末っ子を描いた『ティッチ』や『ロージーのおさんぽ』などが人気のパット・ハッチンスのお話絵本です。
主人公はこれまで一度も字をおぼえようとしたことがない男の子、トーマス。
先生が「字をおぼえなさい」と言っても「かんけいないね」。
「ペンキぬりたて」の立て札が読めず、頭からペンキをかぶることになっても「かんけいないね」。
デパートの扉の<ひく>を押して、外へ出ようとしたお客さんたちをひっくりかえしても「かんけいないね」。
何事にも「かんけいないね」とへっちゃらのトーマスが巻き起こす珍騒動。
くすっと笑いたくなるやりとりが繰り返されます。
とうとうトーマスは警察につかまって……!?
さあ、トーマスは字をおぼえる気になるのでしょうか。
おもしろいのは「誰が」最後にトーマスに字を教えたかってこと!
まさか字が読めないためにこんなことまで起きないでしょ、と言いたくなるのですが、それはそこ、パット・ハッチンスらしい茶目っ気が漂います。
黄色みの強い色彩、表情や動作をとらえた線、吹き出しのせりふがヨーロッパの漫画絵のような雰囲気。
トーマスは最後の最後まで「かんけいないね」ですが……。
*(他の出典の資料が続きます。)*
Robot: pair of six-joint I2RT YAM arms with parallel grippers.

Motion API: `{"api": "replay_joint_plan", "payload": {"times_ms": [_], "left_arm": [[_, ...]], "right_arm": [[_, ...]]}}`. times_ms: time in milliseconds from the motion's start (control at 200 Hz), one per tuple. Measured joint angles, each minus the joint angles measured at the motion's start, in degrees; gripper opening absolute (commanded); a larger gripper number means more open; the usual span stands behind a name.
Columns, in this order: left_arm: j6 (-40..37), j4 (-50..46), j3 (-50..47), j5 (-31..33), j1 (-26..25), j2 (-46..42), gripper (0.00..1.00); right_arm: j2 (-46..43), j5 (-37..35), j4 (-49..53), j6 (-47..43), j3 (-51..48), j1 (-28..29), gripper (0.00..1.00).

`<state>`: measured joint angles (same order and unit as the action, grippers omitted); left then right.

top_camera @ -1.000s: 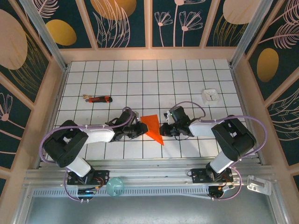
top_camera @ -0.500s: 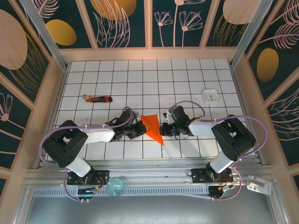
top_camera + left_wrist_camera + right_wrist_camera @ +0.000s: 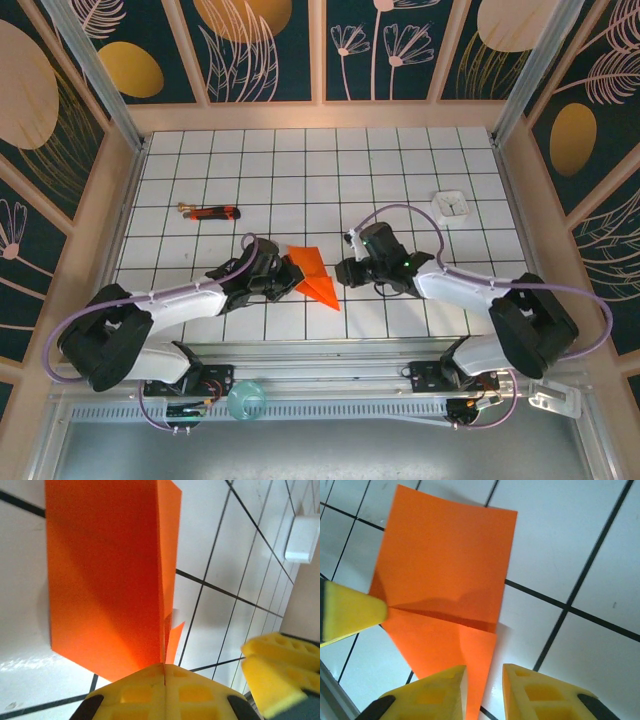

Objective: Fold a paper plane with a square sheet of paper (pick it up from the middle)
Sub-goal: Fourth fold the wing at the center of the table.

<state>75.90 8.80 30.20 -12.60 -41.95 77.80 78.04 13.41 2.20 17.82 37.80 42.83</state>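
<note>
The orange sheet of paper (image 3: pixel 312 274) is folded into a pointed paper plane shape, its tip toward the near edge, in the middle of the gridded table. My left gripper (image 3: pixel 287 279) is shut on its left edge; the left wrist view has the paper (image 3: pixel 105 580) pinched upright between the closed yellow fingers (image 3: pixel 135 695). My right gripper (image 3: pixel 346 272) stands just right of it, open. In the right wrist view the paper (image 3: pixel 445 565) lies ahead and one narrow edge reaches into the gap of the right gripper (image 3: pixel 485 682), touching neither pad clearly.
A red-and-black stick-like tool (image 3: pixel 210 212) lies at the left back. A small white square object (image 3: pixel 451 204) sits at the right back, and it shows again as a white block (image 3: pixel 302 537). A teal round part (image 3: pixel 246 400) sits on the front rail.
My left gripper has closed on the paper and my right gripper has opened off it. The paper has shifted a little left and both arms have stretched out lower.
</note>
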Motion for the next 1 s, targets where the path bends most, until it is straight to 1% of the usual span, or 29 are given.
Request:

ちょっぴり人生は変わったみたい!?
字をおぼえたら楽しいこともあるかもよ、とユーモアたっぷりにハッチンスさんが誘っていますよ。
読んであげるなら3・4歳くらいから。小学校低学年の一人読みにもおすすめ。
翻訳家・小宮由さんがえらぶ幼年童話「こころのほんばこ」シリーズ第3弾です。